In today's software-centric world, ultra-large-scale software repositories, e.g. SourceForge (350,000+ projects), GitHub (250,000+ projects), and Google Code (250,000+ projects) are the new library of Alexandria. They contain an enormous corpus of software and information about software. Scientists and engineers alike are interested in analyzing this wealth of information both for curiosity as well as for testing important research hypotheses. However, the current barrier to entry is often prohibitive and only a few with well-established research infrastructure and deep expertise in mining software repositories can attempt such ultra-large-scale experiments.
A facility called Boa has been prototyped: a domain-specific language and a BIGDATA repository containing 700,000+ open source projects for analyzing ultra-large scale software repositories to help with such experiments.
This experimental research infrastructure is of significant interest to a wide community of software engineering and programming language researchers.

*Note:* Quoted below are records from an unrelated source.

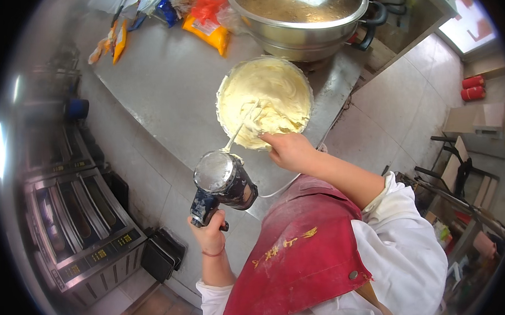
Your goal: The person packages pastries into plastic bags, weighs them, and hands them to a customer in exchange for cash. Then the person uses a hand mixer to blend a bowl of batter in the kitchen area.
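Note:
A round bowl [218, 110] stands on the metal table, filled with thick pale-yellow cream [266, 81]. My left hand [209, 231] is closed around the handle of a dark, cream-smeared electric hand mixer [226, 179]. The mixer is tilted, its motor body outside the bowl's near left side. Its thin metal beater shafts [236, 135] reach over the rim, and their ends sit in the cream. My right hand [292, 150] grips the bowl's near rim, with fingertips at the cream's edge. The undersides of its fingers are hidden.
Behind the bowl stands a large steel pot [306, 39] with a glass lid and black handles. Yellow packets [209, 32] and plastic bags lie at the table's far left. A white cord [279, 190] runs by the near edge. Steel appliances [82, 224] stand at left.

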Demonstrator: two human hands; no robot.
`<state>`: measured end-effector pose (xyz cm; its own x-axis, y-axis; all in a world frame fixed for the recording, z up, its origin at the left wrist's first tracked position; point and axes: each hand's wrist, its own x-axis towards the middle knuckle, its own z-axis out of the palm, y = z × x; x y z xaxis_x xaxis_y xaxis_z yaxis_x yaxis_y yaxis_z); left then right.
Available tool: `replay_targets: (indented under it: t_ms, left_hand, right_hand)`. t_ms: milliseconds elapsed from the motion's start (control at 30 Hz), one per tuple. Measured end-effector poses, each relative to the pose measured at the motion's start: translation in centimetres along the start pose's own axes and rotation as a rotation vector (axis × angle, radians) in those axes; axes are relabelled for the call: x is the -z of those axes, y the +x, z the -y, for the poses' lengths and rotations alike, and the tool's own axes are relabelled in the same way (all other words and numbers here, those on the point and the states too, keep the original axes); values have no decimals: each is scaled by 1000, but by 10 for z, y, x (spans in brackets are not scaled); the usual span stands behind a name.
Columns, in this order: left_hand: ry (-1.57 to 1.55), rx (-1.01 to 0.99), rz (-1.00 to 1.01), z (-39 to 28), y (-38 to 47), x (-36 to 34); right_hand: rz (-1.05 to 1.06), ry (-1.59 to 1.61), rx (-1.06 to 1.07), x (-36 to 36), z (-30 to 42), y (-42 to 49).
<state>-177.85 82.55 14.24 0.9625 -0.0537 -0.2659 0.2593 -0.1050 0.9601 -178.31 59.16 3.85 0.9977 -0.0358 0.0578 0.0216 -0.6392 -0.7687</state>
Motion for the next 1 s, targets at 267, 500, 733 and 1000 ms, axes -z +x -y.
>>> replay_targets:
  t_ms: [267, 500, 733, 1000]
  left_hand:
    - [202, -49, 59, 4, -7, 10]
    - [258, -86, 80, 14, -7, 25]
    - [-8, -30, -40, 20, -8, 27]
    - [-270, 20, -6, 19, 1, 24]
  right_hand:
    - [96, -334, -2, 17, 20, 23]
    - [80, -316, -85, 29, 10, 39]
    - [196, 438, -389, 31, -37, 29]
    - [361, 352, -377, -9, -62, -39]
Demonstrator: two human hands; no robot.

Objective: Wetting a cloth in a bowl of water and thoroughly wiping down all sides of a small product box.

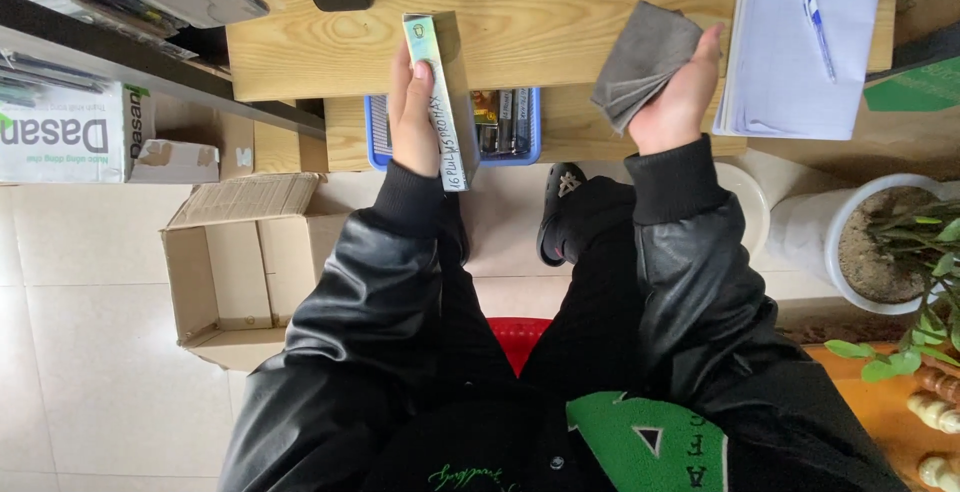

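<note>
Wooden desk, left hand gripping one box, right hand clutching one cloth

Long slim carton in the left hand: card, glossy, with an iridescent sheen on its end.
Folded grey cloth in the right hand: soft, matt, suede-like nap.
Pale wooden counter: smooth, visible grain, satin finish.
Blue plastic tray: ribbed, dull sheen.
White paper pad: matt sheets, a shiny blue plastic pen on top.
Black jacket sleeves: leather-look, glossy, with knitted matt cuffs.
Open brown box: corrugated cardboard, rough, matt.
Floor tiles: pale, smooth, slightly glossy.
</note>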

The main goal of this EAGER project is to examine the requirements for making Boa broadly available to the software engineering and programming language community, to work with an initial set of researchers to try to fulfill these requirements, and to take preliminary steps toward making Boa a community-sustained, scalable, and extensible research infrastructure. This is an enabling and transformative project. Its success will aid and accelerate scientific research in software engineering, allowing scientists and engineers to focus on the essential tasks. This advance will primarily be achieved by significantly lowering the barrier to entry and thus enabling a larger and more ambitious line of data-intensive scientific discovery in this area.